Jules LAFORGUE, Premiers poèmes, "Stupeur", vers 12 à 14
Lorsque je sens mon corps quelque peu défaillir,
Guidé vers ce chemin où le trépas avance,
Je plonge en mon passé, comme un bain de jouvence,
Où c’était chaque jour un bonheur à cueillir.
J’entends encor la joie et les rires jaillir,
Ces instants merveilleux surgis de notre enfance
Dont le souvenir est la seule survivance.
Infortunés mortels, pourquoi faut-il vieillir ?
Révoltée, insoumise, ô faible créature !
Mais tel est le destin.

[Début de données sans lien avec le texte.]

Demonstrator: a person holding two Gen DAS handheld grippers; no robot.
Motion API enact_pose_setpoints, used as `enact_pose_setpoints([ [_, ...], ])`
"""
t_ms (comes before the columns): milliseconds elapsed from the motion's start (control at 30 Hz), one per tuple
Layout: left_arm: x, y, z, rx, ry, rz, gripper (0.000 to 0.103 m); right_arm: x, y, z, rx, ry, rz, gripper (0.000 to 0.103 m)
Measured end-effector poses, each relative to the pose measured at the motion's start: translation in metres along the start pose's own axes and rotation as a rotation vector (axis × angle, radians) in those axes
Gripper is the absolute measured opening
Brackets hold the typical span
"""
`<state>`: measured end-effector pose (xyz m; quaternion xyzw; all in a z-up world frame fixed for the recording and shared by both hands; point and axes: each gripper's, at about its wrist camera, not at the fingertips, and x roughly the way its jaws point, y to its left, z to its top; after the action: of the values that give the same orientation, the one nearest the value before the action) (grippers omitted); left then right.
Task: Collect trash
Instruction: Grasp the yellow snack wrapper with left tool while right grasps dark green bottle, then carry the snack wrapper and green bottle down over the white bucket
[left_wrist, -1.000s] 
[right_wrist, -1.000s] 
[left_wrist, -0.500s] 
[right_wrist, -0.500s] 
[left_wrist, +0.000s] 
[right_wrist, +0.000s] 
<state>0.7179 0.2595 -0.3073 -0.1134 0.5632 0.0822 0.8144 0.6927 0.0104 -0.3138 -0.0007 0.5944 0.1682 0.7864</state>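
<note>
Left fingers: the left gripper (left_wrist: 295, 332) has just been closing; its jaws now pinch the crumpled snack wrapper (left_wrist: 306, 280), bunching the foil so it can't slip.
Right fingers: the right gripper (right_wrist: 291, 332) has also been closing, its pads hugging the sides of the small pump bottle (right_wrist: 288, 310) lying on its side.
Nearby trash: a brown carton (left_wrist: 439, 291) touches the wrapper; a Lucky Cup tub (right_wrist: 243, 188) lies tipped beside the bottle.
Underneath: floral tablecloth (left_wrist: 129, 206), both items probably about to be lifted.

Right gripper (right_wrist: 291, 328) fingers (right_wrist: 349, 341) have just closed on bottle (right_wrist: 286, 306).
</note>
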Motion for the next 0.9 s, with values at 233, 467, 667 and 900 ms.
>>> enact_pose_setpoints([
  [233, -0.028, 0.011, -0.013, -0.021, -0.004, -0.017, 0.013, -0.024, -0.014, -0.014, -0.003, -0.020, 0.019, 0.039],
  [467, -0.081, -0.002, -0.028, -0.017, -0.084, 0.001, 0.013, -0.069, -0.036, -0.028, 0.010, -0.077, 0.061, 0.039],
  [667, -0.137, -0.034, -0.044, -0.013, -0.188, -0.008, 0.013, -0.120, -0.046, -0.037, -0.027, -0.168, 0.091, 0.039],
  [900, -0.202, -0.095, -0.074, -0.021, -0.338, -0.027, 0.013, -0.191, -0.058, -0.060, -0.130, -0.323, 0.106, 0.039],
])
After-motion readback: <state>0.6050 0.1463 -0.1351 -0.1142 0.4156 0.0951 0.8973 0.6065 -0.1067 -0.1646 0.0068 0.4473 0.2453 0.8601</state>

C’est dans notre nature
De lutter vainement contre l’ordre établi…
Dépêchons-nous de vivre, insensés que nous sommes !
Car le temps, dans sa course, atteint toujours les hommes :
Il ne laisse plus rien que la cendre et l’oubli*.
*Cette chute du poème m'a été inspirée par des vers de Pierre de Ronsard, dans son sonnet intitulé « À Olivier de Magny », vers 13 et 14 :
« Car les heures s’en vont, et des hommes ne reste,
Apres nostre trespas, que la cendre et l’oubly ».